Arctic assets and polar competition are now hot topics in US defence policy circles, but Donnell laughs recounting the feedback she received from her professor at the time.

“You needed to write on something more strategically relevant,” she recalls him saying.

Donnell also wants to deepen the New York Air National Guard’s foreign partnerships. The US Department of Defense runs a State Partnership Program, aligning state national guards with foreign militaries around the world to improve training and skill development, while also building strategic relationships.

Troops from the Florida National Guard were helping to train the Ukrainian army in February when Russia invaded the nation. The guardsmen were relocated to Germany, where they eventually began training Ukrainian counterparts on weapons supplied by the USA.

Donnell says the unexpected outbreak of hostilities in Ukraine is a timely example of how impactful the State Partnership Program can be to the national security, both for partner countries and the USA.

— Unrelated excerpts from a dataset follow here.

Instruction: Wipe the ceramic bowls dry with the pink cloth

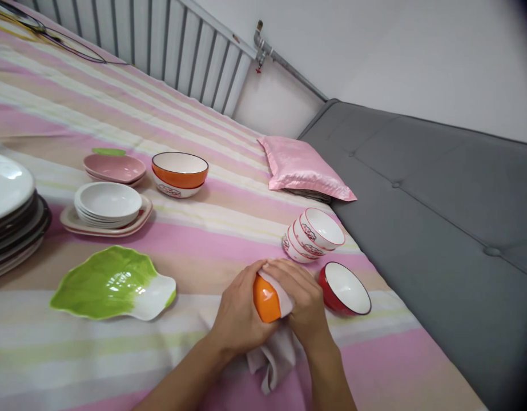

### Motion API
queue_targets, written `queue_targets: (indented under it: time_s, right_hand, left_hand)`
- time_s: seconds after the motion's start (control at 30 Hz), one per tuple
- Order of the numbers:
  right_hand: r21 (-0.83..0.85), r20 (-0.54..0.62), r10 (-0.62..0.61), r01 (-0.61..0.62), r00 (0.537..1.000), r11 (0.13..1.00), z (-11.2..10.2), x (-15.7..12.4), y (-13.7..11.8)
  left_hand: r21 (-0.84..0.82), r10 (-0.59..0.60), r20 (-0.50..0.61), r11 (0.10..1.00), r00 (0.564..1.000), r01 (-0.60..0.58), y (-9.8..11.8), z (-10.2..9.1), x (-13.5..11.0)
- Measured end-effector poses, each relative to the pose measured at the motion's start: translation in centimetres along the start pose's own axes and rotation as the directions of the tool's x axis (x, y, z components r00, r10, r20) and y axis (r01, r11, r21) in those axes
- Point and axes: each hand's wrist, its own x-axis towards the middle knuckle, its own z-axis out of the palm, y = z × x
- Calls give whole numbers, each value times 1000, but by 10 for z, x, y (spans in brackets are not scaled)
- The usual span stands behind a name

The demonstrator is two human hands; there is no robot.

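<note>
Cloth (pixel 274 359): pale, hanging in folds under both hands, to the right of the leaf dish (pixel 113 282); also wrapped on one side of the orange piece (pixel 267 299).
Left hand (pixel 241 302): gripping the left side of the orange piece, with bent fingers, partly hidden.
Right hand (pixel 304 294): gripping the cloth against the orange piece, with fingers curved over the top.
Orange piece: held between both hands, to the right of the leaf dish; glossy, mostly covered, so full shape impossible to tell.
Leaf dish: green with white stem end, lying on the striped sheet (pixel 169 365).
Red bowl (pixel 346 288): far to the right of the leaf dish, tilted, white inside.
White bowls (pixel 312 237): nested, leaning, right of the leaf dish and farther.
Plates (pixel 8 185): piled to the left of the leaf dish.
Small bowls (pixel 109 205): stacked on platters (pixel 75 225), just beyond the leaf dish.
Pink dishes (pixel 117 168): nested, farther beyond the leaf dish.
Bowl pair (pixel 180 177): orange inside white, beyond the leaf dish, slightly right.
Pillow (pixel 306 168): pink, shiny, well beyond the leaf dish, to the right, beside the grey headboard (pixel 417 188).
Rail (pixel 177 45): white, slatted, far behind the leaf dish.
</note>
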Motion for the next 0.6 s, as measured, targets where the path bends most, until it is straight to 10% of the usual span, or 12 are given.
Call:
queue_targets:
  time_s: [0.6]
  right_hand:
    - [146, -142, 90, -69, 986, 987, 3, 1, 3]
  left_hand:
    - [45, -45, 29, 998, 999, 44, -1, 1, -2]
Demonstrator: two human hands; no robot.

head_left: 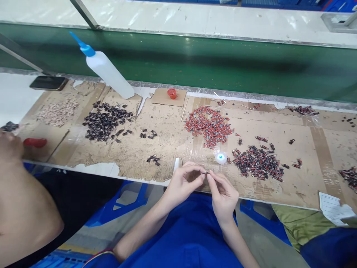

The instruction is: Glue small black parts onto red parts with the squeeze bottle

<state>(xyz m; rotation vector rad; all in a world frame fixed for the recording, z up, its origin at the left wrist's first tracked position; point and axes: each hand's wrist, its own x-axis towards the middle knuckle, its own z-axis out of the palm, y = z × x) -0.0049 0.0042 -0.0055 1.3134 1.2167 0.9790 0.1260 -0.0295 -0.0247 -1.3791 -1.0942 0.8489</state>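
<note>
At the front edge of the cardboard-covered bench, my left hand (185, 181) and my right hand (223, 191) meet. Their fingertips pinch one small dark part (205, 173) between them; its details are too small to make out. Just beyond my hands lies a small white round item with a blue centre (221, 158). A heap of small red parts (208, 124) is straight ahead. To the right sits a heap of mixed black and red parts (258, 162). Several loose black pieces (154, 160) rest left of my left hand.
A black heap (104, 121) and a pale heap (58, 112) lie left, near a white bottle with blue nozzle (110, 74). A red cup (172, 93) stands at the back. A co-worker's arm (22, 201) is at far left, near a phone (48, 83). Another person sits right.
</note>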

The New York National Guard is partnered with Brazil and South Africa. Donnell says the Brazilian military is interested in expanding its space capabilities, which she believes can be strategically beneficial to both parties.

INSPIRING OTHERS

Beyond her technical objectives for her time in command, Donnell hopes that she can serve as an inspiration to young women, but also young men, who may be considering a career in aviation or the military.

She acknowledges the groundbreaking nature of her latest professional accomplishment, but is hesitant to put too much emphasis on her gender.

“The airplane doesn’t care if you’re a man, or a woman; black or white,” Donnell says. “The passengers don’t care either. They just want someone to operate the aircraft safely and return them home.”

However, she is not shy at all when it comes to describing the unique opportunities of a career in the military and the Air National Guard specifically, calling her own experience phenomenal.

“I have had experiences that most of my classmates at Georgetown only read about in the newspaper,” she says. “Responding to tsunamis in Japan, taking a cargo to the South Pole. Those are adventures that most people read about in a fiction novel.”

Donnell does have a piece of advice for anyone interested in turning that kind of fiction into their own reality.

“You can’t wait for someone to bring it to you,” she notes. “You have to pursue it.”